** Exercise inputs **
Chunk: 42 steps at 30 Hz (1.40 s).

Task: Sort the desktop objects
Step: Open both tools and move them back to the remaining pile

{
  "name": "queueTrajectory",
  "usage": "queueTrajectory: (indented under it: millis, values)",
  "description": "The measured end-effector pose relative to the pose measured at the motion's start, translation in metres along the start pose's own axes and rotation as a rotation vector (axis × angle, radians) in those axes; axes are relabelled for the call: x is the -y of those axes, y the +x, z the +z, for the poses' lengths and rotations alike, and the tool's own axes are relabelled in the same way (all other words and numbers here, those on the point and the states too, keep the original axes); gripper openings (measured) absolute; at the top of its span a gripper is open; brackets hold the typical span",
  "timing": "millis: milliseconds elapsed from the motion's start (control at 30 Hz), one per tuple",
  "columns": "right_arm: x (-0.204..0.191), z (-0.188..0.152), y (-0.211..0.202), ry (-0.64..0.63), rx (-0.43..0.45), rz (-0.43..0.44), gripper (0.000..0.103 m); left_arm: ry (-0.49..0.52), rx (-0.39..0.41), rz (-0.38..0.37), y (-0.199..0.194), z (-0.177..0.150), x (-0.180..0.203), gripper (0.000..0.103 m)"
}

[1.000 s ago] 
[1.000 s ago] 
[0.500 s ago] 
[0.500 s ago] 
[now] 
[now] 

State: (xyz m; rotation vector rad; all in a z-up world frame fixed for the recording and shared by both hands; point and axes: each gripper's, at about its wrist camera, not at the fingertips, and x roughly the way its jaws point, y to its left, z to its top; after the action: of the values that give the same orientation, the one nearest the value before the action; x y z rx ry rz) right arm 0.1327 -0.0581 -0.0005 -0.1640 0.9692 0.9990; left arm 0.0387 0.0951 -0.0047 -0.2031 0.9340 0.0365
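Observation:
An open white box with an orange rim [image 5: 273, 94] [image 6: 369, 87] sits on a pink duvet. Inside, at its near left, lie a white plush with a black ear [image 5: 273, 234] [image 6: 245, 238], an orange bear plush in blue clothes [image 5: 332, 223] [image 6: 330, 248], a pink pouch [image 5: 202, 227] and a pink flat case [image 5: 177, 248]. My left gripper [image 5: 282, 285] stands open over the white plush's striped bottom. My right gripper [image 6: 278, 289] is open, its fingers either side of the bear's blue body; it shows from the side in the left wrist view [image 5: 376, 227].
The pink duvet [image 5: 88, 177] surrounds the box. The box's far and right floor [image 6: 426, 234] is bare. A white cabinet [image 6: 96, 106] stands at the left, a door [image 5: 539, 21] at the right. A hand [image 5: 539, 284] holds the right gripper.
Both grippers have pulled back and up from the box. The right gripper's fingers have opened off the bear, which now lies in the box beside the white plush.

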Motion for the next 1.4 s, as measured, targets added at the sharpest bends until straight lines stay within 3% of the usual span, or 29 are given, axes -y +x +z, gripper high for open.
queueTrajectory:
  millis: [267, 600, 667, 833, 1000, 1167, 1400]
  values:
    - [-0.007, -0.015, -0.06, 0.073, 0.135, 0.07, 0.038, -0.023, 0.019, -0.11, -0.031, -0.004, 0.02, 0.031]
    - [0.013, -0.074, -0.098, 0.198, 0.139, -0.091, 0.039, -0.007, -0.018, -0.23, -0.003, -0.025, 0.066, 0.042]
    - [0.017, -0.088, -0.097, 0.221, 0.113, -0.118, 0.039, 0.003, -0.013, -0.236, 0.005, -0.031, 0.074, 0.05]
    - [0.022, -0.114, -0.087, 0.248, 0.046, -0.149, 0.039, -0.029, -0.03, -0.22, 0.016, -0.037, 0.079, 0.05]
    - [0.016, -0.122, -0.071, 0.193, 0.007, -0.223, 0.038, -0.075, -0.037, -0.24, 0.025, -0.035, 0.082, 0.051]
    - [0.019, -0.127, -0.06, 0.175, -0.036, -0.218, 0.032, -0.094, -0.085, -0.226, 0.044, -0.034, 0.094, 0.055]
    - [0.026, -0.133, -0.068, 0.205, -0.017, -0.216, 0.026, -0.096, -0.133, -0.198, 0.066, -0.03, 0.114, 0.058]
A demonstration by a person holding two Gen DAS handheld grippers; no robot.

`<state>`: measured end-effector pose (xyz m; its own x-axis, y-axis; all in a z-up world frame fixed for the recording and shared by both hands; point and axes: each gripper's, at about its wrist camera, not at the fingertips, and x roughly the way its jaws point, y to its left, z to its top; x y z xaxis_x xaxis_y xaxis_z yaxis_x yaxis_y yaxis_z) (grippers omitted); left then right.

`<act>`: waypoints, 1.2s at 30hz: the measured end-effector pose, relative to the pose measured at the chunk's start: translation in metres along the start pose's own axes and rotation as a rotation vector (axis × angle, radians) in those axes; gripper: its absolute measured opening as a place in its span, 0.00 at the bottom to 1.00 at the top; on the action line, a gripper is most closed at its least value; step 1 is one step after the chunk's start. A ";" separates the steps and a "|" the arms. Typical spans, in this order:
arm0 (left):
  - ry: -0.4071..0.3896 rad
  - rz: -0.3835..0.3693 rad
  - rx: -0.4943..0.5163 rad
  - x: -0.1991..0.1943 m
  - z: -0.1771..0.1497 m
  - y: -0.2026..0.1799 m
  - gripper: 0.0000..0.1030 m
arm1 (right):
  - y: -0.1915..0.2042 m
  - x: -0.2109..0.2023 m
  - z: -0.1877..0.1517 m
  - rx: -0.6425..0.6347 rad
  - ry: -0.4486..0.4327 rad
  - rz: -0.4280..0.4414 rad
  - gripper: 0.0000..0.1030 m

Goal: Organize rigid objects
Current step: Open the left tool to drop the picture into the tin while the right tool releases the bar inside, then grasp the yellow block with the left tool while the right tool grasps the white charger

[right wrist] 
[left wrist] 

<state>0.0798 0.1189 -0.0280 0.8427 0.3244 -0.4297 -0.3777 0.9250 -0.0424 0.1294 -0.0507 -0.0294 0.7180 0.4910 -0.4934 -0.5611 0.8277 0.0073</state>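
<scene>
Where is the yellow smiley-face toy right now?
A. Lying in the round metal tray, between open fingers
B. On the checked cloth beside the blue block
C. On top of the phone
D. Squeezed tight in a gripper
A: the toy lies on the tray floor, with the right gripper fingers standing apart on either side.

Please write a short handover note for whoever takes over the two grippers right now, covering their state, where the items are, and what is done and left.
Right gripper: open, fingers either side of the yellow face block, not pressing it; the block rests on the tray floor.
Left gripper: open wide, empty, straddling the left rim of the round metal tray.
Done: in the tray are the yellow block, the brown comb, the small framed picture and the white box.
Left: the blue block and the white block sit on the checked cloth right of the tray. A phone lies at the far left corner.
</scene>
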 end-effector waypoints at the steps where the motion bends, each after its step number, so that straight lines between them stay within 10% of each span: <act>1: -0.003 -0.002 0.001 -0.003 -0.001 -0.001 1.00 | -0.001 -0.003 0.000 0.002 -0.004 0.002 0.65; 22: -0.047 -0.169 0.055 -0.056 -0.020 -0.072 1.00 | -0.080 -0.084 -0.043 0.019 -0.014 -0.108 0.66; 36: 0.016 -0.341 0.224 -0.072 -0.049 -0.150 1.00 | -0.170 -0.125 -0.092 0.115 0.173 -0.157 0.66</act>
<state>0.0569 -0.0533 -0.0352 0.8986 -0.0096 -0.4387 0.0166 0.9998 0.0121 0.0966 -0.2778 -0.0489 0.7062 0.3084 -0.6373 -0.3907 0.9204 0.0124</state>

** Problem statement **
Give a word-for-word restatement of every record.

** Result below **
Chunk: 42 steps at 30 Hz (1.40 s).

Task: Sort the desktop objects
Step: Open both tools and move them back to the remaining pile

{
  "name": "queueTrajectory",
  "usage": "queueTrajectory: (indented under it: millis, values)",
  "description": "The measured end-effector pose relative to the pose measured at the motion's start, translation in metres along the start pose's own axes and rotation as a rotation vector (axis × angle, radians) in those axes; axes are relabelled for the call: x is the -y of those axes, y the +x, z the +z, for the poses' lengths and rotations alike, and the tool's own axes are relabelled in the same way (all other words and numbers here, those on the point and the states too, keep the original axes); gripper openings (measured) absolute; at the top of its span a gripper is open; brackets hold the typical span",
  "timing": "millis: milliseconds elapsed from the motion's start (control at 30 Hz), one per tuple",
  "columns": "right_arm: x (-0.204..0.191), z (-0.188..0.152), y (-0.211..0.202), ry (-0.64..0.63), rx (-0.43..0.45), rz (-0.43..0.44), gripper (0.000..0.103 m); left_arm: ry (-0.49..0.52), rx (-0.39..0.41), rz (-0.38..0.37), y (-0.199..0.194), z (-0.177..0.150), x (-0.180..0.203), gripper (0.000..0.103 m)"
}

[1.000 s ago] 
[1.000 s ago] 
[0.500 s ago] 
[0.500 s ago] 
[now] 
[now] 

State: (xyz m; rotation vector rad; all in a z-up world frame fixed for the recording and shared by both hands; point and axes: each gripper's, at about its wrist camera, not at the fingertips, and x roughly the way its jaws point, y to its left, z to its top; after the action: of the values that give the same orientation, the one nearest the value before the action; x y z rx ry rz) right arm 0.1327 -0.0581 -0.0005 -0.1640 0.9692 0.9990; left arm 0.0387 0.0951 -0.0047 -0.2031 0.9340 0.0365
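Observation:
An open white box with an orange rim [image 5: 273, 94] [image 6: 369, 87] sits on a pink duvet. Inside, at its near left, lie a white plush with a black ear [image 5: 273, 234] [image 6: 245, 238], an orange bear plush in blue clothes [image 5: 332, 223] [image 6: 330, 248], a pink pouch [image 5: 202, 227] and a pink flat case [image 5: 177, 248]. My left gripper [image 5: 282, 285] stands open over the white plush's striped bottom. My right gripper [image 6: 278, 289] is open, its fingers either side of the bear's blue body; it shows from the side in the left wrist view [image 5: 376, 227].
The pink duvet [image 5: 88, 177] surrounds the box. The box's far and right floor [image 6: 426, 234] is bare. A white cabinet [image 6: 96, 106] stands at the left, a door [image 5: 539, 21] at the right. A hand [image 5: 539, 284] holds the right gripper.
Both grippers have pulled back and up from the box. The right gripper's fingers have opened off the bear, which now lies in the box beside the white plush.
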
Motion for the next 1.4 s, as measured, targets added at the sharpest bends until straight lines stay within 3% of the usual span, or 29 are given, axes -y +x +z, gripper high for open.
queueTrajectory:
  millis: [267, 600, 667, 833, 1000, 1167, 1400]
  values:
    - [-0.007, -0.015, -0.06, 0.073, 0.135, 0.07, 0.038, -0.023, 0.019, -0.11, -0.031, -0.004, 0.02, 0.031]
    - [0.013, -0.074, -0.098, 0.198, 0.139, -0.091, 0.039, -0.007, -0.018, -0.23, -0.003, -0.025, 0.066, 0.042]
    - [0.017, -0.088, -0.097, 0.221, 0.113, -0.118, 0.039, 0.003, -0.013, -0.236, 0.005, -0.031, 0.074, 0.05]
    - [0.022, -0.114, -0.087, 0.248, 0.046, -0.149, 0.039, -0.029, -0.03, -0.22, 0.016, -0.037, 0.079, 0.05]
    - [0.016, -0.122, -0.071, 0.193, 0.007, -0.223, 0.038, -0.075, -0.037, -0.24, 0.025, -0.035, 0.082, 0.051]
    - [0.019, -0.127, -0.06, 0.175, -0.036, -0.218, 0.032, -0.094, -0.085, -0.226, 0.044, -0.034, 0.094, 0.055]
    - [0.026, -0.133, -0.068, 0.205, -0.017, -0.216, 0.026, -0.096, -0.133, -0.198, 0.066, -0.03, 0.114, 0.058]
A demonstration by a person holding two Gen DAS handheld grippers; no robot.

`<state>`: measured end-effector pose (xyz m; its own x-axis, y-axis; all in a z-up world frame fixed for the recording and shared by both hands; point and axes: each gripper's, at about its wrist camera, not at the fingertips, and x roughly the way its jaws point, y to its left, z to its top; x y z xaxis_x xaxis_y xaxis_z yaxis_x yaxis_y yaxis_z) (grippers omitted); left then right.

`<act>`: waypoints, 1.2s at 30hz: the measured end-effector pose, relative to the pose measured at the chunk's start: translation in metres along the start pose's own axes and rotation as a rotation vector (axis × angle, radians) in those axes; gripper: its absolute measured opening as a place in its span, 0.00 at the bottom to 1.00 at the top; on the action line, a gripper is most closed at its least value; step 1 is one step after the chunk's start. A ";" separates the steps and a "|" the arms. Typical spans, in this order:
arm0 (left):
  - ry: -0.4071..0.3896 rad
  - rz: -0.3835..0.3693 rad
  - rx: -0.4943..0.5163 rad
  - x: -0.1991..0.1943 m
  - z: -0.1771..0.1497 m
  - y: -0.2026..0.1799 m
  - gripper: 0.0000..0.1030 m
arm1 (right):
  - y: -0.1915..0.2042 m
  - x: -0.2109..0.2023 m
  - z: -0.1877..0.1517 m
  - rx: -0.6425..0.6347 rad
  - ry: -0.4486..0.4327 rad
  - rz: -0.4280..0.4414 rad
  - gripper: 0.0000..0.1030 m

Goal: Organize rigid objects
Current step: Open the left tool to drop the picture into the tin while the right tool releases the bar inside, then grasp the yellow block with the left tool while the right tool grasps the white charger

[right wrist] 
[left wrist] 

<state>0.0798 0.1189 -0.0280 0.8427 0.3244 -0.4297 -0.3777 0.9250 -0.0424 0.1294 -0.0507 -0.0294 0.7180 0.4910 -0.4934 -0.5611 0.8277 0.0073</state>
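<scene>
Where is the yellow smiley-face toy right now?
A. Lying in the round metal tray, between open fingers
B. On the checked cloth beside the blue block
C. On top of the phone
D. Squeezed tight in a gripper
A: the toy lies on the tray floor, with the right gripper fingers standing apart on either side.

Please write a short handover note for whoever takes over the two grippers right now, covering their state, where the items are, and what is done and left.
Right gripper: open, fingers either side of the yellow face block, not pressing it; the block rests on the tray floor.
Left gripper: open wide, empty, straddling the left rim of the round metal tray.
Done: in the tray are the yellow block, the brown comb, the small framed picture and the white box.
Left: the blue block and the white block sit on the checked cloth right of the tray. A phone lies at the far left corner.
</scene>
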 end-effector waypoints at the steps where the motion bends, each after its step number, so that straight lines between them stay within 10% of each span: <act>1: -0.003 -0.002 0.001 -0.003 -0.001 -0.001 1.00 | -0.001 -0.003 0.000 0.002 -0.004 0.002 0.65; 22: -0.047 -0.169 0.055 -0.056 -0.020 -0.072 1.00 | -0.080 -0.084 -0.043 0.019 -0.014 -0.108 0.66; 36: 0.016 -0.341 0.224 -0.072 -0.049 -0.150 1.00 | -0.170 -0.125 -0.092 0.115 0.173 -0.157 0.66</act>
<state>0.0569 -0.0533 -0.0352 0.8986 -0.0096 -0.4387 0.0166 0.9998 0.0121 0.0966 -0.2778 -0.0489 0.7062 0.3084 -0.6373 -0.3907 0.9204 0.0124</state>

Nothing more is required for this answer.